_Work instructions_
Only certain lines below are wanted: those starting at the line containing "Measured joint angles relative" and ending at the line containing "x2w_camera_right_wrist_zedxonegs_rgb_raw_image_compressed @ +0", both included, each retyped exactly.

_Dataset extract_
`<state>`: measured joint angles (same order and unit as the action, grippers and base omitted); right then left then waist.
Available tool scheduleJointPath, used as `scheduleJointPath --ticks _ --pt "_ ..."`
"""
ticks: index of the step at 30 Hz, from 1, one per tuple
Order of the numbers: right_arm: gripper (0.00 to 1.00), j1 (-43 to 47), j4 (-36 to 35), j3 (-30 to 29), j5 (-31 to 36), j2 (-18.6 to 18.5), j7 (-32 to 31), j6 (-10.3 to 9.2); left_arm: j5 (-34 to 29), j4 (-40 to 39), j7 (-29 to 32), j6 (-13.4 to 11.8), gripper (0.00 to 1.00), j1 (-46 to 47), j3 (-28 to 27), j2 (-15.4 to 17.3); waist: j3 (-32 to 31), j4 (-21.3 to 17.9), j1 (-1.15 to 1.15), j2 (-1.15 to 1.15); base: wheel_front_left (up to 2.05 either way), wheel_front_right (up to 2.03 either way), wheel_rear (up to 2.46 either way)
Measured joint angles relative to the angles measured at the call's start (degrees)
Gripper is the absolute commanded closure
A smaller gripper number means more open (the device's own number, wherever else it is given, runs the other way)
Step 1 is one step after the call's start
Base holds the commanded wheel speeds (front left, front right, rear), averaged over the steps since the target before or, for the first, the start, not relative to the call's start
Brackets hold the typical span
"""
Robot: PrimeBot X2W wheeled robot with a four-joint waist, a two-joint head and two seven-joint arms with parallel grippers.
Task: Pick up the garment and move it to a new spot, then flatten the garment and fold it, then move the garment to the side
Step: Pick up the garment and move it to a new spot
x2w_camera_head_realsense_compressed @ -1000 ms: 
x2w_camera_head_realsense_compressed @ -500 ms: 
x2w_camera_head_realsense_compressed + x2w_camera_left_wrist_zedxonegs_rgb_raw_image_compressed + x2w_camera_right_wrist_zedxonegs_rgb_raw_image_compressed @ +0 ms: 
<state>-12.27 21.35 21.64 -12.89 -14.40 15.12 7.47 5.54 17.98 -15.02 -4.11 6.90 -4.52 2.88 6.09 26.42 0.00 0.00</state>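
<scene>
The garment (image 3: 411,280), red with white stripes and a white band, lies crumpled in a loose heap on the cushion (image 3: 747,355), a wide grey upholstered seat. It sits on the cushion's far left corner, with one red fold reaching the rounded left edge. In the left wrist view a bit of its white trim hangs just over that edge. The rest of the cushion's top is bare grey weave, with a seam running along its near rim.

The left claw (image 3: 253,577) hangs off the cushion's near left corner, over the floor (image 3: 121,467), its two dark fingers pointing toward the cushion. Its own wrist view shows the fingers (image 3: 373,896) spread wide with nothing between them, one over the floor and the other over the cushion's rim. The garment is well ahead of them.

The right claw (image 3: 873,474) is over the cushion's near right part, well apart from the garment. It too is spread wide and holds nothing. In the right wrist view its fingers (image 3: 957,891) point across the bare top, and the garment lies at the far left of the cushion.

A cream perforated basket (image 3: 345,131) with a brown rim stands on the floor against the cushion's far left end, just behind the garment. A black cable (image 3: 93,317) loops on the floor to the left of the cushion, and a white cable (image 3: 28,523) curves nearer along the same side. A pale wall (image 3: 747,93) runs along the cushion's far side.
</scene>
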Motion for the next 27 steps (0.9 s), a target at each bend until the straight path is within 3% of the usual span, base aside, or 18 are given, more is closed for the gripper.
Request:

_Response for this exercise_
Measured joint angles relative to the angles measured at the call's start (degrees)
Gripper is the absolute commanded closure
A smaller gripper number means more open (the device's own number, wherever else it is given, runs the other way)
Step 1 is one step after the call's start
Base holds the commanded wheel speeds (front left, front right, rear), averaged over the steps since the target before or, for the first, the start, not relative to the call's start
Brackets hold the typical span
"""
Robot: PrimeBot X2W wheeled robot with a four-joint waist, a two-joint head and two seven-joint arms with parallel grippers.
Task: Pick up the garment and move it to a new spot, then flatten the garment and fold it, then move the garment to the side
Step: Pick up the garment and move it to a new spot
x2w_camera_head_realsense_compressed @ -1000 ms: 
x2w_camera_head_realsense_compressed @ -500 ms: 
x2w_camera_head_realsense_compressed + x2w_camera_left_wrist_zedxonegs_rgb_raw_image_compressed + x2w_camera_right_wrist_zedxonegs_rgb_raw_image_compressed @ +0 ms: 

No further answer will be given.